結論
就業規則の作成や運用については、我流ではなく、社労士に依頼しましょう。
就業規則を作る目的
1.助成金を狙う
助成金は、「就業規則」があることが前提になっているものがほとんどです。
しかし、次のようなハードルがあります。
- 就業規則は、最新の法律が反映され、かつ、その助成金が求める内容になっていること
- 就業規則と雇用契約書、給与計算の三者に、齟齬がないこと 等
少しハードルは高いですが、就業規則をしっかり作っておけば、要件を満たす限り、何回でも同じ助成金が申請できますので、結果的にお得です。
2.職場の秩序が乱れないようにする
やるべきこと、やってはいけないことなどのルールを具体的に規定し、違反者には、就業規則の服務規定等に基づき、公正公平に注意指導し、職場の秩序が乱れないようにします。
罰するのが目的ではなく、予防することが目的です。
3.従業員に安心して働いてもらう
賃金の計算方法、労働時間、休日、休憩時間等のルールが、就業規則という法的な書面でルール化されていることで、従業員は安心して働けます。

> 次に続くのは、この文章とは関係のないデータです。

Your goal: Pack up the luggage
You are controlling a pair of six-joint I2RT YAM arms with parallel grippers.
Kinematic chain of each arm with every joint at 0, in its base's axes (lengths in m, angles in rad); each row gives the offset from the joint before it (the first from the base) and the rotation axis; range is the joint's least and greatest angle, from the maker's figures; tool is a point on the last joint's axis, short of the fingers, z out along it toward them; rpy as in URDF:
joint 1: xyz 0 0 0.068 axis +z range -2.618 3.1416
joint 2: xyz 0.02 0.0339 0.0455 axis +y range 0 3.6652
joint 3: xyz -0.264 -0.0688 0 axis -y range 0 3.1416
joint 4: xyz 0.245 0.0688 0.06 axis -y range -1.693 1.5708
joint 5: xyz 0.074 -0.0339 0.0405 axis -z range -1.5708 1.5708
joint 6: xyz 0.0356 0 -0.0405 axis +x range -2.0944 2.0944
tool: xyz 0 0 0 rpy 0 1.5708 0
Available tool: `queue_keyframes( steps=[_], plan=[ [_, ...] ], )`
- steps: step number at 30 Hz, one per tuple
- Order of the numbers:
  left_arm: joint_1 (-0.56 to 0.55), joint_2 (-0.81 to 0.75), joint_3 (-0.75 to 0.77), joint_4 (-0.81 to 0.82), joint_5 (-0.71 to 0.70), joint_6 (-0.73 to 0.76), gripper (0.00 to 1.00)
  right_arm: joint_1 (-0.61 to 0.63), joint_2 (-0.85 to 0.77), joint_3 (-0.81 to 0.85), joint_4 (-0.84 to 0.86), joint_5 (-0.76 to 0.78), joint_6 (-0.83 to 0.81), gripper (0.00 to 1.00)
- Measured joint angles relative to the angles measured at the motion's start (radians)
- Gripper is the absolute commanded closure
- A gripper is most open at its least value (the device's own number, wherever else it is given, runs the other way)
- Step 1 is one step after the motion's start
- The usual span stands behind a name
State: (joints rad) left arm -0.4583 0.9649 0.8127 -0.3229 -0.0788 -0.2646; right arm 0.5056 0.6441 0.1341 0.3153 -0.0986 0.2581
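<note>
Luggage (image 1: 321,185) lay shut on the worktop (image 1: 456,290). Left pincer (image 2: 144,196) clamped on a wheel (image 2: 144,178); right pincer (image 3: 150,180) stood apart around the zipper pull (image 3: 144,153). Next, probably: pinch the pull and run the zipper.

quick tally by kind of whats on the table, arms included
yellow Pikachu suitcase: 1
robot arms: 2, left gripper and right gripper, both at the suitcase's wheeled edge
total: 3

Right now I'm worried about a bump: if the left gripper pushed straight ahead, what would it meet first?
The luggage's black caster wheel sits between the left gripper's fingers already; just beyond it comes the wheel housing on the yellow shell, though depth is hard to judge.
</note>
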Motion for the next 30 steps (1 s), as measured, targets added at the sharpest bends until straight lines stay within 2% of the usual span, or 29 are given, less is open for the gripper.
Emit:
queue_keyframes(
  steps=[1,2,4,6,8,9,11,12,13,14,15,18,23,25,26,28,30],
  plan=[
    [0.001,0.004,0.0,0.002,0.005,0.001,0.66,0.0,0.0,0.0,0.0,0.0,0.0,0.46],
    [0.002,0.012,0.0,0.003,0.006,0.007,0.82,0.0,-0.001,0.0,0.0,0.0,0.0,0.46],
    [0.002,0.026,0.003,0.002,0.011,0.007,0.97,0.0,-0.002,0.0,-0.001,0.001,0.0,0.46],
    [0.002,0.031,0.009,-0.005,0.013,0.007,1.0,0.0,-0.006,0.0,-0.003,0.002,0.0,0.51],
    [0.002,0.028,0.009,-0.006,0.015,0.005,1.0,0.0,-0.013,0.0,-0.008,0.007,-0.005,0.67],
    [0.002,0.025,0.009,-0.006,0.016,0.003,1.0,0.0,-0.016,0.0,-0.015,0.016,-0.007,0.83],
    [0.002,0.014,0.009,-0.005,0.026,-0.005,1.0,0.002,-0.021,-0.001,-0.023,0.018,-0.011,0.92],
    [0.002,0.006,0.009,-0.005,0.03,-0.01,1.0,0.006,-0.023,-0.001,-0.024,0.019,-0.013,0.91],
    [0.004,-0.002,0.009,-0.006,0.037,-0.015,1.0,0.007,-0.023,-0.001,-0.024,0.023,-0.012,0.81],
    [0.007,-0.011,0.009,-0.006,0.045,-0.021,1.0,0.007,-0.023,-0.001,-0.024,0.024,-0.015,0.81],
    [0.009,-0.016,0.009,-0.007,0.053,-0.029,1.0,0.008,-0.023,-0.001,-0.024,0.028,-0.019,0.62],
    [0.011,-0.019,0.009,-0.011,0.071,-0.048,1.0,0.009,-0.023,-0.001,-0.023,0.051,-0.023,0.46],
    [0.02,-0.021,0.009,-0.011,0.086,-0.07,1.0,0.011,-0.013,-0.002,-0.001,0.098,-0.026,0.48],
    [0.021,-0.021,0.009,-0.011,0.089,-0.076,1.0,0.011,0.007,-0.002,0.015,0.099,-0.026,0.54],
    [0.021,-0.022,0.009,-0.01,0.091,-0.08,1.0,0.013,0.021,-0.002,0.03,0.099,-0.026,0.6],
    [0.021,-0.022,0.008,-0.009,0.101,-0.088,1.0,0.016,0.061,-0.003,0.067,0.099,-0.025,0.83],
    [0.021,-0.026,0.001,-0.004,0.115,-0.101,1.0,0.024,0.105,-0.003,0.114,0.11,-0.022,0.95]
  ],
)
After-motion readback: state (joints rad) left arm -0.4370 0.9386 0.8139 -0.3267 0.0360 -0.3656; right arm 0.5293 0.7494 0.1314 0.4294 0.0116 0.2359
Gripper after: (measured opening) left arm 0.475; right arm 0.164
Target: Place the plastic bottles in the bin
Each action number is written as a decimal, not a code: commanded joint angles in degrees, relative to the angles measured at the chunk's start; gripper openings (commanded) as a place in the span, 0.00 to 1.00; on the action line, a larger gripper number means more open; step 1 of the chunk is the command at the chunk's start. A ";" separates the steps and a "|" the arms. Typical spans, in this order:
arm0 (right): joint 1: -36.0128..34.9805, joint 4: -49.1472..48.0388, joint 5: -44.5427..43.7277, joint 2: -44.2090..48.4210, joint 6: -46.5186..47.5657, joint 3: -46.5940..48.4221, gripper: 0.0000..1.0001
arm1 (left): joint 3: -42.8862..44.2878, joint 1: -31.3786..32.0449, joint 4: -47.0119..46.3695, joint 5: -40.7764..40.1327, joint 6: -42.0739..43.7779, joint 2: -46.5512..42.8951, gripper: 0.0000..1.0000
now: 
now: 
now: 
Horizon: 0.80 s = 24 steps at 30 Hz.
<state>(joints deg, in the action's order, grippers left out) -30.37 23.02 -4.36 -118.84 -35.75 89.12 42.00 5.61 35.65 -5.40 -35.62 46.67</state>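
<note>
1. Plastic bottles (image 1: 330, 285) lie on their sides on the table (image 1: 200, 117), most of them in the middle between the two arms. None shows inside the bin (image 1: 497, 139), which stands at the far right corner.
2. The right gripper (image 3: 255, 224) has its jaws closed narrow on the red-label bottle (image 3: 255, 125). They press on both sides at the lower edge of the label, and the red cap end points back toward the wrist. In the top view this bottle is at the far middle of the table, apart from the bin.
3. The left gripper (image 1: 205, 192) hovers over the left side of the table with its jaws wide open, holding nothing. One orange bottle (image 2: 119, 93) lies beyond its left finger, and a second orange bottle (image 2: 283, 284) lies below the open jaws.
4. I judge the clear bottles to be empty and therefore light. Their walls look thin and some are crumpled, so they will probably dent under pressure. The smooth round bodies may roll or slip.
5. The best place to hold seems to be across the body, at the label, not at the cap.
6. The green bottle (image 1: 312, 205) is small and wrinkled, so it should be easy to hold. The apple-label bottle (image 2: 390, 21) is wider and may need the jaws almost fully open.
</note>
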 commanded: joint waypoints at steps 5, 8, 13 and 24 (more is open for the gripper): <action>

さらに、「どういうことができるようになれば評価され、昇給するのか」といった人事評価の仕組みをガラス張りにすることで、従業員に目標ができ「この会社で腰を据えて働こう!」となります。
4.職場を統率し、生産性を向上させる
就業規則で大事なのは「運用」です!
職場内のギスギスは、次のようなささいなことから始まります。
- ルールが明確ではない
- ルールを守らない人を放置する
- 不公平・えこひいきが蔓延している
せっかく作った職場のルールを、社長さんの机の中に眠らせていませんか?
このルールを適切に運用することで、組織は統率され、生産性は向上していきます。
会社で作った就業規則の問題点
「就業規則はうちで作ったものがあるから大丈夫」とおっしゃる会社さんの、就業規則のよくある問題点は以下の通りです。
- 最新の規定になっていない(法律違反状態)
- 解釈を間違えて運用している(不信感を持たれます)
- 委任規程がない
(例)「「▲▲規程」に基づく。」の「▲▲規程」が存在しない - 各条文でつじつまが合わない
(例)あっちでは「ある」なのに、こっちでは「なし」となっている等 - 労働者に有利な内容になっている
- 育児介護休業規程、非正規労働者の規定が無い
- 就業規則の規定と実際の運用が合っていない(割増賃金、休職など) 等
法的に不備があると、かえってトラブルの種になります。
実際に紛争になった場合は、この就業規則が矢面に立たされ、会社側が不利になることがあります。
社労士に依頼するメリット
法的な場面で矢面に立たされる就業規則は、リスクヘッジの観点から、社労士に任せた方がメリットはあります。
それ以外にも、次のようなメリットがあります。
- 社労士と就業規則を作ることで、「今後会社をどうしていきたいのか」が整理できる
- 最新の法律を知ることができる
- よくあるトラブルや、その解決方法を知ることができる
- 給与の計算方法、手当の決め方、効率的な労働時間制の選択などのレクチャーを受けることができる
- 助成金受給に対応した規定にできる
- 採用方法、労務管理の肝などを知ることができる
- 正しい運用を指導してもらえ、労使トラブルの予防ができる
まとめ
従業員と紛争になったとき、相手方から必ず就業規則を求められます。
そのときに耐えられる就業規則になっていることは大事なことです。
また、使い方次第で、組織を統率し、生産性を向上させることができます。就業規則はただのお飾りではありません。
そのような大事な就業規則の作成や運用は、やはり専門家である社労士に依頼することをお勧め致します。